Self-hosted runners (for special requirements):

jobs:
  test:
    runs-on: [self-hosted, linux, x64, gpu]  # Custom labels
    steps:
      - uses: actions/checkout@v4
      - run: nvidia-smi  # Use GPU for ML workloads

When to use self-hosted runners:

  • Need specific hardware (GPUs, large memory)

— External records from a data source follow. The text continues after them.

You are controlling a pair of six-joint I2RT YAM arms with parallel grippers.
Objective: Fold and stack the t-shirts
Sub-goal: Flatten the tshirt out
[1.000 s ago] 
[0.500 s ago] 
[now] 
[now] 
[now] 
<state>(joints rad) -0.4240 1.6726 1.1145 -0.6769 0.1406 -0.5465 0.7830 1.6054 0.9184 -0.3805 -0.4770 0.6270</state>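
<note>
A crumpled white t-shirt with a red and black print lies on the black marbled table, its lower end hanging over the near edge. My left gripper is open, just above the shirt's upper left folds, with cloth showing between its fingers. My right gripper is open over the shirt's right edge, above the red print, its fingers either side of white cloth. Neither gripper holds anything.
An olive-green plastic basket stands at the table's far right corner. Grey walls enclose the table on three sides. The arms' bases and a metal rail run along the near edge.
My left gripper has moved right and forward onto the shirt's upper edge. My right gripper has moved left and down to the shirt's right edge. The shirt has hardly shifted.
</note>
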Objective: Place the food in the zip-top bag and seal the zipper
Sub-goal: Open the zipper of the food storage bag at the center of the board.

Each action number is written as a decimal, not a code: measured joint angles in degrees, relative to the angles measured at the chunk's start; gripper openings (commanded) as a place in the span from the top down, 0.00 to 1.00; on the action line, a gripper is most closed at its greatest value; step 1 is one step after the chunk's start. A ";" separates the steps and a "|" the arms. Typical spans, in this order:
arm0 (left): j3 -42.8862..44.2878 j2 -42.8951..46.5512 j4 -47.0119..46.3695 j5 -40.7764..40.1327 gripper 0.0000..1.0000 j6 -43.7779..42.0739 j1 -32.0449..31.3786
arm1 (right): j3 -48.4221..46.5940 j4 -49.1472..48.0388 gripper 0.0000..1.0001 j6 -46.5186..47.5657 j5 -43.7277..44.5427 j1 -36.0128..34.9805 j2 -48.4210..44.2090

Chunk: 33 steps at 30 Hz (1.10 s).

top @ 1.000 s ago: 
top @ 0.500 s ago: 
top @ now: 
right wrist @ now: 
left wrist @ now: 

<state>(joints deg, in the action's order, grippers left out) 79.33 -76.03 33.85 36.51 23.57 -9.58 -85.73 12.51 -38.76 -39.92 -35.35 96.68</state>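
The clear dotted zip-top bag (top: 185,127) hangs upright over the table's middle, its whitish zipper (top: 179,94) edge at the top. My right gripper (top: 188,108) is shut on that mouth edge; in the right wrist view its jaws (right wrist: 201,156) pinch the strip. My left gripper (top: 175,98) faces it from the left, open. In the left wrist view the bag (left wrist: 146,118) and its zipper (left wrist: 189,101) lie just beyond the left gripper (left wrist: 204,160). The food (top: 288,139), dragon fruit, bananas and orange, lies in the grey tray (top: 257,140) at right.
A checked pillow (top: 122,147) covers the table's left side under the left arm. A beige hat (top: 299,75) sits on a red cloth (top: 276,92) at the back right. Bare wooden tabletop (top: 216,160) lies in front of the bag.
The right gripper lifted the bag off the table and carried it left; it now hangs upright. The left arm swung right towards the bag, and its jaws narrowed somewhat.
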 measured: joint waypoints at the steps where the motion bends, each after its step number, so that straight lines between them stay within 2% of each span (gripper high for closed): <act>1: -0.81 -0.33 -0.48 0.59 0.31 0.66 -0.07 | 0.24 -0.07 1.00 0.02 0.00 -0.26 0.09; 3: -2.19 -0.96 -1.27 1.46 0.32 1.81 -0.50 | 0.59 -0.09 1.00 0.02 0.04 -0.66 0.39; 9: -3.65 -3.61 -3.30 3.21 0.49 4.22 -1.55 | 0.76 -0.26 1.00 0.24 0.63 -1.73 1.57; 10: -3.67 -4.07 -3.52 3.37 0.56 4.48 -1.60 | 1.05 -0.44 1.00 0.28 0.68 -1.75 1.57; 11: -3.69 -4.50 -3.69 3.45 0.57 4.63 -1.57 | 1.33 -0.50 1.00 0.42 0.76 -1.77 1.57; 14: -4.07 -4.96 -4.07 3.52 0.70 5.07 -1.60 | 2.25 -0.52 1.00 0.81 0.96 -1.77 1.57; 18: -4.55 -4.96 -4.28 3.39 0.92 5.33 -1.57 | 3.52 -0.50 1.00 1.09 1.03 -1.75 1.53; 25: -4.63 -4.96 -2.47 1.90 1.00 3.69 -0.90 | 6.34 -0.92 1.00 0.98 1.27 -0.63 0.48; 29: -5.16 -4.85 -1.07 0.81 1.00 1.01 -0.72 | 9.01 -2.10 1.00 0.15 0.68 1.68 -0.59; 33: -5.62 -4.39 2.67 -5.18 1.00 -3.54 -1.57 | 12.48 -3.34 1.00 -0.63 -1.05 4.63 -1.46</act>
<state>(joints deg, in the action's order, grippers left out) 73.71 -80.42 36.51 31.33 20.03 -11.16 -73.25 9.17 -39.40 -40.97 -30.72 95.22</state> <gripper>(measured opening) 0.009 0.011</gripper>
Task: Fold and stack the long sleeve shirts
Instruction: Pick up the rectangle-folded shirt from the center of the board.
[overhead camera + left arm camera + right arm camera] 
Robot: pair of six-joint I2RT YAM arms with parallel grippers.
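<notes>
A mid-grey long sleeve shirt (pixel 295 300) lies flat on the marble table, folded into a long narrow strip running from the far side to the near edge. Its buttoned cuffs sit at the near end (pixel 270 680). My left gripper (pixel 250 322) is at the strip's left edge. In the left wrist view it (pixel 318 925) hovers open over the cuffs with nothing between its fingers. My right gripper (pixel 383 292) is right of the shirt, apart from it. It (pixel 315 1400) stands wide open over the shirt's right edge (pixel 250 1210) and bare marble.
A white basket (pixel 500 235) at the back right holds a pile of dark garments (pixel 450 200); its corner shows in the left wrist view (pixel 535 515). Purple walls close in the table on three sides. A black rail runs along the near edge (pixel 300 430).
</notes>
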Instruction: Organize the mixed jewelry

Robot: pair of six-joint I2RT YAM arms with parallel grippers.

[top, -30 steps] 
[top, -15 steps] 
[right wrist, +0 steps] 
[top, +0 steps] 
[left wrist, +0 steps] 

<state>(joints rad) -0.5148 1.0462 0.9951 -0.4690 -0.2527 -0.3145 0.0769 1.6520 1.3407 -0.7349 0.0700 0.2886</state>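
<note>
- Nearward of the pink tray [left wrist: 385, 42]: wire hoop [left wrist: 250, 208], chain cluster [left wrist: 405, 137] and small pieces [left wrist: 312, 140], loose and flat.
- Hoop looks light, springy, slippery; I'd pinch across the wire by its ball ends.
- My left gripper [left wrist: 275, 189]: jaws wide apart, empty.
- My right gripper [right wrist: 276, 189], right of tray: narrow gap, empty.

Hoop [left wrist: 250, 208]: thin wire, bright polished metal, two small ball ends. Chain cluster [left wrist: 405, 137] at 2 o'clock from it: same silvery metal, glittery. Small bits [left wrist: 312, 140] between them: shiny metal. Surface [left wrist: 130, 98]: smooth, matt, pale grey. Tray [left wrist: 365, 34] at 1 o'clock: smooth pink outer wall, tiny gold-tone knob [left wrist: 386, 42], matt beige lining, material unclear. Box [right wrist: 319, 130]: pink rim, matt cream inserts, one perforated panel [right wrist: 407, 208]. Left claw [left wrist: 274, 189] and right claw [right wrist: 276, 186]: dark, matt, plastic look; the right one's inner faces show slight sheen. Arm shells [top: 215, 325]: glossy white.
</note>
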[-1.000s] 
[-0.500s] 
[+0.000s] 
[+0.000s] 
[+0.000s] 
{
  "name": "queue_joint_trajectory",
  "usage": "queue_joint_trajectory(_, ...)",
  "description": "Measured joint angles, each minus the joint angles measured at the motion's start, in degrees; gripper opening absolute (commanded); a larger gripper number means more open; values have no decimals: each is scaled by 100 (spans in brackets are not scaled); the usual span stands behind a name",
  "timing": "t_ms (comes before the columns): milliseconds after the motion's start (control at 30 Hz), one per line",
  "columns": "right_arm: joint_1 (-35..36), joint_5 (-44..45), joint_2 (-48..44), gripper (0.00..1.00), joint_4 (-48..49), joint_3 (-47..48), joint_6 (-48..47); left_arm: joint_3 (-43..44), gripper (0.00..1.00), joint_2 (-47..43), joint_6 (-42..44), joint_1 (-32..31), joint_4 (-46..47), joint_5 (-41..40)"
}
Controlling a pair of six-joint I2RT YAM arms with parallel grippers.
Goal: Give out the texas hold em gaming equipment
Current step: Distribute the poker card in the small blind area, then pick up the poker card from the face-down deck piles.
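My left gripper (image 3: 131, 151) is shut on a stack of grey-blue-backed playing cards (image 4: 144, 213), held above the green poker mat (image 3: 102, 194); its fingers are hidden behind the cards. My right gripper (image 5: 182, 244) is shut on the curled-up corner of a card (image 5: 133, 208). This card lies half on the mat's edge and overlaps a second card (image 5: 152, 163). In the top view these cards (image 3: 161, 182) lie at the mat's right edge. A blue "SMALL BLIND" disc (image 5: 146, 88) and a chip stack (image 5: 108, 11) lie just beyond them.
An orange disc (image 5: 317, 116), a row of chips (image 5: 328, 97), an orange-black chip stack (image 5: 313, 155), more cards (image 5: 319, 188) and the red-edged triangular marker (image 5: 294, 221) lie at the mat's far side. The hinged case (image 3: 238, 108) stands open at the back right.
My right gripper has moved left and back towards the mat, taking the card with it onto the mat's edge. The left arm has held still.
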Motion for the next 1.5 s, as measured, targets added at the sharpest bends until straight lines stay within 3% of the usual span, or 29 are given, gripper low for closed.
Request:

  • Require access to internal networks

  • Want faster builds with persistent caching

  • Have compliance requirements

Advanced Features

Conditional execution:

steps:
  - name: Deploy to production
    if: github.ref == 'refs/heads/main' && github.event_name == 'push'
    run: echo "Deploying to production"

  - name: Run only on Python changes
    if: contains(github.event.head_commit.modified, '.py')
    run: echo "Python files changed"

Dynamic matrix from file:

jobs:
  setup:
    runs-on: ubuntu-latest
    outputs:
      matrix: ${{ steps.set-matrix.outputs.matrix }}
    steps:
      - uses: actions/checkout@v4
      - id: set-matrix
        run: echo "matrix=$(cat .github/test-matrix.json)" >> $GITHUB_OUTPUT

  test:
    needs: setup
    strategy:
      matrix: ${{ fromJson(needs.setup.outputs.matrix) }}

Reusable workflows:

# .github/workflows/reusable-python-ci.yml
name: Reusable Python CI
on:
  workflow_call:
    inputs:
      python-version:
        required: true
        type: string

jobs:
  test:
    runs-on: ubuntu-latest
    steps:
      - uses: actions/checkout@v4
      - uses: actions/setup-python@v4
        with:
          python-version: ${{ inputs.python-version }}

# .github/workflows/main.yml
jobs:
  call-reusable:
    uses: ./.github/workflows/reusable-python-ci.yml
    with:
      python-version: '3.11'

Best Practices

  1. Use specific action versions: uses: actions/checkout@v4 not @main

  2. Pin Python versions: Test against specific versions you support

  3. Cache dependencies: Use uv caching or actions/cache

  4. Fail fast: Use fail-fast: false in matrix when debugging

  5. Secure secrets: Use environments for sensitive deployments

  6. Monitor usage: Track Action minutes usage in billing settings

  7. Use job dependencies: needs: to control execution order

  8. Meaningful names: Clear job and step names for easier debugging

Note

Debugging workflows:

  • Use workflow_dispatch for manual testing

  • Add run: env step to see all environment variables

  • Use actions/upload-artifact to inspect generated files

  • Enable debug logging with ACTIONS_STEP_DEBUG: true

Integration with Modern Python Tools

GitHub Actions works excellently with the modern Python ecosystem:

name: Modern Python Stack
on: [push, pull_request]

jobs:
  ci:
    runs-on: ubuntu-latest
    steps:
      - uses: actions/checkout@v4

      # Modern package management
      - uses: astral-sh/setup-uv@v3
        with:
          enable-cache: true

      # Install and run modern tools
      - run: |
          uv sync --dev
          uv run ruff check .           # Linting
          uv run ruff format --check .  # Formatting
          uv run mypy .                 # Type checking
          uv run bandit -r src/         # Security
          uv run pytest --cov           # Testing
          uv build                      # Building

This modern approach is faster, more reliable, and easier to maintain than traditional Python CI setups!